Master your Amazon SQL Interview Questions! This article reveals the key SQL concepts and question patterns Amazon uses in their hiring process. Understand Amazon’s data-focused approach and prepare with essential topic breakdowns and practical tips. Read More
1. Write a query to find the second highest salary from an employee table.
SELECT MAX(Salary)
FROM Employee
WHERE Salary < (SELECT MAX(Salary) FROM Employee);
https://www.db-fiddle.com/f/ea1PzLfkiUw6YrLmKDjMZv/0
2. How would you find the missing numbers in a given list of numbers from 1 to N?
Based on the database, we have multiple options to find the missing number like using a recursive CTE, using a left join, or using a subquery.
2.1 Using a Recursive CTE (If Supported – MySQL 8+, PostgreSQL, SQL Server 2022)
WITH RECURSIVE NumberSeries AS (
SELECT 1 AS Num
UNION ALL
SELECT Num + 1 FROM NumberSeries WHERE Num < N
)
SELECT Num
FROM NumberSeries
WHERE Num NOT IN (SELECT Num FROM Numbers);
https://www.db-fiddle.com/f/bGP1B8JnLm3DCpu888f36r/0
In this method recursive CTE generates a series of number from 1 to N and then that series of numbers is filtered by our existing series to find the missing numbers.
2.2 Using a LEFT JOIN (For Databases Without Recursive CTEs)
SELECT ns.Num
FROM NumberSeries ns
LEFT JOIN Numbers n ON ns.Num = n.Num
WHERE n.Num IS NULL;
https://www.db-fiddle.com/f/bGP1B8JnLm3DCpu888f36r/0
In this method we are using the same method of filtering but without using a CTE, as it compares a complete number series with the given list to find missing numbers.
2.3 Using a Subquery
SELECT t.Num + 1 AS MissingNum
FROM Numbers t
WHERE NOT EXISTS (SELECT 1 FROM Numbers n WHERE n.Num = t.Num + 1)
AND t.Num + 1 <= 10;
https://www.db-fiddle.com/f/bGP1B8JnLm3DCpu888f36r/0
Here, since we need to find the missing numbers, we don’t need to compare existing ones.
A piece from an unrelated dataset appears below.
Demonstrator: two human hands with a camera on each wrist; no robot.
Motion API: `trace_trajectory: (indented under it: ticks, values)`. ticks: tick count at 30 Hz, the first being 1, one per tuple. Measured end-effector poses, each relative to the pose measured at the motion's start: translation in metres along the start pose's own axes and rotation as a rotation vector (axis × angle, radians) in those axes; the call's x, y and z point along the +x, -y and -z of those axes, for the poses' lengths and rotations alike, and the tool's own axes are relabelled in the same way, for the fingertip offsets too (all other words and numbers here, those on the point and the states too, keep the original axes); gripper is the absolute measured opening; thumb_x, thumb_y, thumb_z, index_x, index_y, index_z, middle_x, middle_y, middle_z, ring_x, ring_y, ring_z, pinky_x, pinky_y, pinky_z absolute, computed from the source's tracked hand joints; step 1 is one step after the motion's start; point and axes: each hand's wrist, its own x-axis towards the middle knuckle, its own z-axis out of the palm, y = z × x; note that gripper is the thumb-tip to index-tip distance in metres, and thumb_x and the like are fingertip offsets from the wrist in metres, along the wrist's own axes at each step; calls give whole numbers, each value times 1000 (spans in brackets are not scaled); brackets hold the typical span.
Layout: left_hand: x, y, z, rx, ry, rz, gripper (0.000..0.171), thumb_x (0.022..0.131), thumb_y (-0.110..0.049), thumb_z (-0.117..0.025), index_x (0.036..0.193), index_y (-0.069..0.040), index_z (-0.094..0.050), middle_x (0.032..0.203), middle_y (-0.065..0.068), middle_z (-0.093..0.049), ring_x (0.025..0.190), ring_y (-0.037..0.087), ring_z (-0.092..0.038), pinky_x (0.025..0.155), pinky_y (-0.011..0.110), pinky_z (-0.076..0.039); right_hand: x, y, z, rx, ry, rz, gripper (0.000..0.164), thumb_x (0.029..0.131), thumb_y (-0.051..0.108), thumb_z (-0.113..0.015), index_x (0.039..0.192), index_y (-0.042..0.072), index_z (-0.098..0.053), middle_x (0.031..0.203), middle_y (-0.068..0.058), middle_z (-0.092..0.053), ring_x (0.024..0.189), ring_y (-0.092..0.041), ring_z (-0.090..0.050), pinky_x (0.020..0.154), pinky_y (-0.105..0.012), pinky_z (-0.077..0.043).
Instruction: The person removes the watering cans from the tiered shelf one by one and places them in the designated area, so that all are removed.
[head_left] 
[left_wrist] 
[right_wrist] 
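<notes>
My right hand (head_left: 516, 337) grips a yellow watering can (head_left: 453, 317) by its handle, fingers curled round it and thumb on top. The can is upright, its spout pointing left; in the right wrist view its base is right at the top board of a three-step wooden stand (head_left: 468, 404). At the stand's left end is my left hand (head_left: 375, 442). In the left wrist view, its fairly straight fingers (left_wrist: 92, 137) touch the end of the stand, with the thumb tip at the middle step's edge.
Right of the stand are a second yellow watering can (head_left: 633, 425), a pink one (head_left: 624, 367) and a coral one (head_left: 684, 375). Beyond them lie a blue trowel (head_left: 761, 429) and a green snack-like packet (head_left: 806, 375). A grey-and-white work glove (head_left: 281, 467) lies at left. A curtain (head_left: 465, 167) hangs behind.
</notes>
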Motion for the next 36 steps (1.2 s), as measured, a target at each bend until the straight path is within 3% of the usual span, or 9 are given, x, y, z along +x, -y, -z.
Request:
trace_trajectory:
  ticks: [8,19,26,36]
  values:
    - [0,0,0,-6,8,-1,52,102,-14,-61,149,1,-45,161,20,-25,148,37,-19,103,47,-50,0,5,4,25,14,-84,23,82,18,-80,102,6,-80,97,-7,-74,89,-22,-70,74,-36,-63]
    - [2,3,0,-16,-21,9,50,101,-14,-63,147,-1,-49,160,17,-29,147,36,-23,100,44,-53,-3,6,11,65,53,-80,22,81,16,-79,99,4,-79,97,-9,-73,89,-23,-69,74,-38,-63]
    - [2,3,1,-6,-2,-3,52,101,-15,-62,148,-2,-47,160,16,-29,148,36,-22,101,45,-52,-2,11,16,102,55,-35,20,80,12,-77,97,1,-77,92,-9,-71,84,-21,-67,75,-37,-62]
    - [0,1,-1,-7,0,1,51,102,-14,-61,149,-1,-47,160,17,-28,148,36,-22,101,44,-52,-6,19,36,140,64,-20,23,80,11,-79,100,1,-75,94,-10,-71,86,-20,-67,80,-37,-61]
Instead, we check if the next number in the sequence exists in the table. If it doesn’t, that means the number is missing.
3. Write a query to calculate the running total of a sales table by month.
WITH MonthlySales AS (
SELECT
DATE_FORMAT(SaleDate, '%Y-%m') AS month,
SUM(Amount) AS total_sales
FROM Sales
GROUP BY DATE_FORMAT(SaleDate, '%Y-%m')
)
SELECT *,
SUM(total_sales) OVER (ORDER BY month) AS running_total
FROM MonthlySales;
https://www.db-fiddle.com/f/8Fm7H4AyzYJvt63XJSLeaP/0
Within CTE, we have used group by to get one row per month and calculated the running total. This ensures monthly granularity while maintaining a progressive sales trend over time. The window function avoids self-joins, making it efficient.
4. How would you retrieve all rows where a column contains duplicates, but only showing the duplicates once?
SELECT column_name
FROM table_name
GROUP BY column_name
HAVING COUNT(*) > 1;
We can use a combination of group by and having on the column containing duplicates where we select only the row which have count greater than 1.
5. Write a query to find the most frequent order status in an orders table.
SELECT status, COUNT(*) AS status_count
FROM orders
GROUP BY status
ORDER BY status_count DESC
LIMIT 1;
https://www.db-fiddle.com/f/v41D9Tz6NhwFGa25frYpZW/0
6. How would you find the top 3 products with the highest total sales in the last year?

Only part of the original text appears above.